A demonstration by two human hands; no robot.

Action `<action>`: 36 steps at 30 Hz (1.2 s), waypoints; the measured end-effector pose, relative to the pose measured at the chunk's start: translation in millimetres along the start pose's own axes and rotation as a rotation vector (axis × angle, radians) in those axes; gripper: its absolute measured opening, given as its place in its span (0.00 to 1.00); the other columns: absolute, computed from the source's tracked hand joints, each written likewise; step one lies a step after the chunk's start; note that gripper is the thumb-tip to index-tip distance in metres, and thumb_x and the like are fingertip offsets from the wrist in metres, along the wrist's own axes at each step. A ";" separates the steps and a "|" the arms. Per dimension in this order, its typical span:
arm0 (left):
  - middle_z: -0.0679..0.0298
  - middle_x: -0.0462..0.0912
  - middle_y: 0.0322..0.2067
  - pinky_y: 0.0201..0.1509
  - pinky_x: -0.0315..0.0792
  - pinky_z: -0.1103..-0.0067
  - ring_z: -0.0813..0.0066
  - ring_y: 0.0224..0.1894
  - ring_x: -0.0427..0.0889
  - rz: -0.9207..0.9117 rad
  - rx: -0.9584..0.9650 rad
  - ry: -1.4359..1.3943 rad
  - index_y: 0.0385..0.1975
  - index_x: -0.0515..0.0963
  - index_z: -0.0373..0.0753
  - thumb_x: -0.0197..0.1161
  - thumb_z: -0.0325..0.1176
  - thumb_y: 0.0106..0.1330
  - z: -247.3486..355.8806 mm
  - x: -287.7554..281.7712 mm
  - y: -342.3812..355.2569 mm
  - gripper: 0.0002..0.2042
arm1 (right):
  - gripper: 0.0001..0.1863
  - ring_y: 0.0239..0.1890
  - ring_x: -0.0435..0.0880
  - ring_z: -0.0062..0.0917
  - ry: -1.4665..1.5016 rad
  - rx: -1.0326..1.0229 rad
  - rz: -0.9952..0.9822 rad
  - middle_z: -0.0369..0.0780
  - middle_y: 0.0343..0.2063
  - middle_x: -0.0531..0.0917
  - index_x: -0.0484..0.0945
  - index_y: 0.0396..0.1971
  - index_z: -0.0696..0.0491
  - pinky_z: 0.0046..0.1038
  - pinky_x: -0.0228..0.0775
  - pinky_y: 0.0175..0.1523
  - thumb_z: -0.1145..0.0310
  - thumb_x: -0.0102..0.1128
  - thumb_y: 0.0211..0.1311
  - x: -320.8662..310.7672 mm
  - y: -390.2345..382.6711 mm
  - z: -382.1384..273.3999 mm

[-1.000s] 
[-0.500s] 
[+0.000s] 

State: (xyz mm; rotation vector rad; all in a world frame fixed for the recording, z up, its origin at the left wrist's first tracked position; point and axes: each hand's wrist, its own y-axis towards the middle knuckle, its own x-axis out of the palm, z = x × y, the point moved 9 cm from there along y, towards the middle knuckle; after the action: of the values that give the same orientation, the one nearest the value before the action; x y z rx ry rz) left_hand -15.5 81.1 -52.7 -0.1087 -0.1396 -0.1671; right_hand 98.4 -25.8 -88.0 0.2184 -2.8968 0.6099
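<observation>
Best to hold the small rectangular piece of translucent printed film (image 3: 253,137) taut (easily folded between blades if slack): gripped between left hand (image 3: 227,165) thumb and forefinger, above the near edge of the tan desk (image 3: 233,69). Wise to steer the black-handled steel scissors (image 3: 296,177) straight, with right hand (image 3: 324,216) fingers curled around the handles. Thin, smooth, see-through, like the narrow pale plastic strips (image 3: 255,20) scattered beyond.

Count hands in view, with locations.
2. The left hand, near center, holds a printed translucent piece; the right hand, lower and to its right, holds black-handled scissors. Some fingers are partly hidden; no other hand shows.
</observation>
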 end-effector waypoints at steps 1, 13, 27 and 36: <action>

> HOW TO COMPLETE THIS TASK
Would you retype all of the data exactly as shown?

> RESPONSE
A demonstration by two human hands; no robot.

Action `<action>`: 36 steps at 30 Hz (1.2 s), waypoints; the measured end-effector pose, relative to the pose measured at the chunk's start: translation in millimetres along the start pose's own axes and rotation as a rotation vector (axis × angle, radians) in those axes; gripper: its absolute measured opening, given as its place in its span (0.00 to 1.00); the other columns: absolute, computed from the source's tracked hand joints, each written likewise; step one lies a step after the chunk's start; note that gripper is the thumb-tip to index-tip distance in metres, and thumb_x and the like are fingertip offsets from the wrist in metres, along the wrist's own axes at each step. A ";" separates the steps and a "|" the arms. Per dimension in this order, its typical span:
arm0 (left):
  - middle_z: -0.0679..0.0298
  - middle_x: -0.0462..0.0912
  - middle_y: 0.0322..0.2067
  - pinky_y: 0.0201..0.1509
  - pinky_x: -0.0315..0.0792
  - pinky_z: -0.1103..-0.0067
  - ring_z: -0.0813..0.0066
  - ring_y: 0.0224..0.1894
  - ring_x: -0.0427..0.0889
  - rz: -0.9207..0.9117 rad
  - rx: -0.9584..0.9650 rad
  - ry: -1.4359..1.3943 rad
  - index_y: 0.0385..0.1975
  - index_x: -0.0515..0.0963
  - index_z: -0.0373..0.0753
  - thumb_x: -0.0197..0.1161
  - thumb_z: -0.0325..0.1176
  - thumb_y: 0.0106..0.1330
  - z: -247.3486..355.8806 mm
  - x: -287.7554..281.7712 mm
  - y: -342.3812..355.2569 mm
  - gripper: 0.0002..0.2042
arm1 (right):
  - gripper: 0.0001..0.1863
  - ring_y: 0.0239..0.1890
  - ring_x: -0.0435..0.0880
  - ring_z: -0.0062..0.0917
  - ry: -1.4665..1.5016 rad
  - rx: -1.0326..1.0229 rad
  - rz: -0.9952..0.9822 rad
  - middle_z: -0.0369..0.0780
  - middle_y: 0.0343..0.2063
  - middle_x: -0.0531..0.0917
  - index_x: -0.0484..0.0945
  - index_y: 0.0396..0.1971
  - index_z: -0.0696..0.0491
  - pinky_z: 0.0046..0.1038
  - pinky_x: -0.0228..0.0775
  - pinky_y: 0.0175..0.1523
  - thumb_z: -0.1145..0.0310
  - thumb_x: -0.0102..0.1128
  - thumb_y: 0.0211..0.1311
  - x: -320.8662..310.7672 mm
  - y: -390.2345..382.6711 mm
  - z: -382.1384..273.3999 mm

[-1.000s] 
[-0.500s] 
[+0.000s] 

State: (xyz mm; rotation vector rad; all in a world frame fixed for the recording, z up, its origin at the left wrist's first tracked position; point and axes: each hand's wrist, its own y-axis towards the middle knuckle, its own x-axis out of the palm, z = x × y, the point moved 9 cm from there along y, towards the middle knuckle; after the action: of the values that give the same orientation, the one nearest the value before the action; x y z rx ry rz) left_hand -15.5 81.1 -52.7 -0.1087 -0.1396 -0.1671; right_hand 98.4 -25.8 -88.0 0.2184 -2.8968 0.6099
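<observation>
Best to hold the small rectangular piece of translucent printed film (image 3: 253,137) taut (easily folded between blades if slack): gripped between left hand (image 3: 227,165) thumb and forefinger, above the near edge of the tan desk (image 3: 233,69). Wise to steer the black-handled steel scissors (image 3: 296,177) straight, with right hand (image 3: 324,216) fingers curled around the handles. Thin, smooth, see-through, like the narrow pale plastic strips (image 3: 255,20) scattered beyond.

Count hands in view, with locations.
2. The left hand, near center, holds a printed translucent piece; the right hand, lower and to its right, holds black-handled scissors. Some fingers are partly hidden; no other hand shows.
</observation>
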 end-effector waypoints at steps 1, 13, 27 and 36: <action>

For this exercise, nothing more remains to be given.